呼び声、未来の私と
今こうして心臓が動き、肺が酸素を取り込もうと動いているこの瞬間、時間は刻一刻と前へ進んでいく。
いや、前へは進んでいないのかもしれない。
何かの作品で、「その場に留まる為には前へ進み続けなければいけない」といっていた。
それはそうだ、己がいくらじっとしていても、周りは容赦なくそれぞれの時間を進めていくのだから。
それに、人間には老いがある。芽吹き苗が伸び蕾をつけ花が咲き、実がなってやがて枯れてゆく。例えうつくしい花が咲かなくとも、育ち朽ちる。
私は今まで生きてきて、前へ進んでいると感じられたことはない。
ふと足元を見て、あれ、なんだかこの前と違うところにいるなぁと首を傾げるばかりで。
けれど確かに、あの頃の私がなぜか今の私の後ろにいる。
まだちいさな子供だった頃、母に、こっちだよと手を引かれていた。
私はそれに大人しく従ったり駄々をこねて従わなかったり、それでも母の示すように歩いていた。
でもふと、それはいつの間にかなくなっていた。
母は変わらずあの日差しがふんだんに降り注ぐ家にいる。
でも私の手を引いてくれてはいないし、こっちだよと呼んでくれてもいない気がする。
母はずっと前のほうから、あるいはほんの少し前から、いつも私を呼び、手を引き道を教えてくれた。
それにすんなり従ったりことの方が少なかったけれど、でも確かに何かしらの導きはあったのだ。
母の手がなくなって、でも私の手をとってくれた人がいた。
その人は、隣にいたりもするし、半歩前を歩いていたりもするし、振り返らないと顔を見られない後ろにいたりする。
でも、絶対に手を離さないのだ。
体温の低い、でも子供体温の私の手の中で温められた骨張った傷だらけの手がこの掌に、指先に触れている。

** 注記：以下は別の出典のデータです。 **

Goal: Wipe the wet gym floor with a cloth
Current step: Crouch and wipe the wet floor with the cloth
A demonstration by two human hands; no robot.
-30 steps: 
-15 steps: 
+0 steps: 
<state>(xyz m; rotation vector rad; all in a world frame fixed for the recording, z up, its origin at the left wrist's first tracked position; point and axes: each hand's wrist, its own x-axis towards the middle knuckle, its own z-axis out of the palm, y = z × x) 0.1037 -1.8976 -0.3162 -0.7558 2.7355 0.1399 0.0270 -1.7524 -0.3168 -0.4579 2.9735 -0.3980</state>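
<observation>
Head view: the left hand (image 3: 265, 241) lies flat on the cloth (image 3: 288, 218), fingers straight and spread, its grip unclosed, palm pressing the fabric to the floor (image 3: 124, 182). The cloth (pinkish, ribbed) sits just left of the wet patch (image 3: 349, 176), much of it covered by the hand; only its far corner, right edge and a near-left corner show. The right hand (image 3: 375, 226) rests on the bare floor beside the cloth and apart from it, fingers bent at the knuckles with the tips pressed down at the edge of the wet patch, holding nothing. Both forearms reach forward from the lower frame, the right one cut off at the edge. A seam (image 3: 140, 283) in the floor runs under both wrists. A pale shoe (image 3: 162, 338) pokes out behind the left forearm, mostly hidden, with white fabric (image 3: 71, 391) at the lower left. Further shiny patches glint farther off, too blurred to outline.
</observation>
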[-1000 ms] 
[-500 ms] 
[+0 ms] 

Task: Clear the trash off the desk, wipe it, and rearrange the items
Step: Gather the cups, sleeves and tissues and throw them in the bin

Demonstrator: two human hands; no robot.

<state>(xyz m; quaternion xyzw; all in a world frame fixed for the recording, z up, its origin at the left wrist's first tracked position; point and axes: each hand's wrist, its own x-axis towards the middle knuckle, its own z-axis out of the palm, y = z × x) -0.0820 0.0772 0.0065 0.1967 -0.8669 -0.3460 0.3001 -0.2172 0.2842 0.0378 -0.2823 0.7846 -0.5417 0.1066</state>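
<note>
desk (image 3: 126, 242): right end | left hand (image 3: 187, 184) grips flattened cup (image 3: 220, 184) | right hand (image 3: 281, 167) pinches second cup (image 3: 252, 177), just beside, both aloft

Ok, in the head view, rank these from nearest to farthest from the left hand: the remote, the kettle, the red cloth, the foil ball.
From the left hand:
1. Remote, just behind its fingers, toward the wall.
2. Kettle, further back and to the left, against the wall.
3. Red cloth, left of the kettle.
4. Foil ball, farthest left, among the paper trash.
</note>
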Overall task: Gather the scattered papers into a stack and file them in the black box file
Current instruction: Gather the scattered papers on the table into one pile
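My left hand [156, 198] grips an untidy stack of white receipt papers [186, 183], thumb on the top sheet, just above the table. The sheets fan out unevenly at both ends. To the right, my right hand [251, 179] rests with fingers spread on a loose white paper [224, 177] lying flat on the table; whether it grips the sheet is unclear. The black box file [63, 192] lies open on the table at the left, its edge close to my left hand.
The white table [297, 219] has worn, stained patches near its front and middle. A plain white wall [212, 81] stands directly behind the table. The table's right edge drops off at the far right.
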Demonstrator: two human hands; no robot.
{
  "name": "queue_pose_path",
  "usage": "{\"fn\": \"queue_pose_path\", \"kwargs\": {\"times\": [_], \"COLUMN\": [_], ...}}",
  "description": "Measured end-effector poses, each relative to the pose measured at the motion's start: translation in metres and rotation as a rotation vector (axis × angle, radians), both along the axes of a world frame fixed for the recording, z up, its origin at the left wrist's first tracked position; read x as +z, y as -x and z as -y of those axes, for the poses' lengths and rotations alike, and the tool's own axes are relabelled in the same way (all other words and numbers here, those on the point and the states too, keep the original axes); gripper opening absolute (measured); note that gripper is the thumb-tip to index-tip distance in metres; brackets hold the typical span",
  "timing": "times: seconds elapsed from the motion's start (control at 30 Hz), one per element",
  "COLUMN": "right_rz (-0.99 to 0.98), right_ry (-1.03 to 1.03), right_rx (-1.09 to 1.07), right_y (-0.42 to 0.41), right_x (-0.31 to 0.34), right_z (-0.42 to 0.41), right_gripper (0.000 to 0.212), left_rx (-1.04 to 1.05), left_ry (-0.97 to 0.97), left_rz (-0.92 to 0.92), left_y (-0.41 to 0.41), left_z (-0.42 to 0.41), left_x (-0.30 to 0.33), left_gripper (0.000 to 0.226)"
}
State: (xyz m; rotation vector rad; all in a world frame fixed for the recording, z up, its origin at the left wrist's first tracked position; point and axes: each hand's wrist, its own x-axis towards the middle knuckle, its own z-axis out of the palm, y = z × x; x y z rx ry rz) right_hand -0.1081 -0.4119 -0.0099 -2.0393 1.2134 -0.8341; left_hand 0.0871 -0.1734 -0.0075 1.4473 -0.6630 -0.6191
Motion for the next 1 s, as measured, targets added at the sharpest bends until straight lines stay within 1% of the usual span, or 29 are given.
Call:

少し私が疲れたら、手を繋いだまま歌を歌って待っていてくれる。
私が走り出したら、その人も走り出して私を追い抜いていく。
その人はそのどちらの時も、いつも楽しそうで。
いつの間にこんな遠くへ来たのだろうと思う。
遠くへ行くのは淋しくて、でもわくわくして心躍る自分が確かにいて。
それも、私の魂を簡単に揺さぶるような人が隣で手を繋いでいてくれるなら、旅はただ単純な冒険になる。
ぼうっと立っていても進んでしまうのなら、いっそ走り出してしまおうと思う。
遠くへ来れたことを喜べるように、光が闇かわからないその行先から私を呼ぶのは、未来の私だ。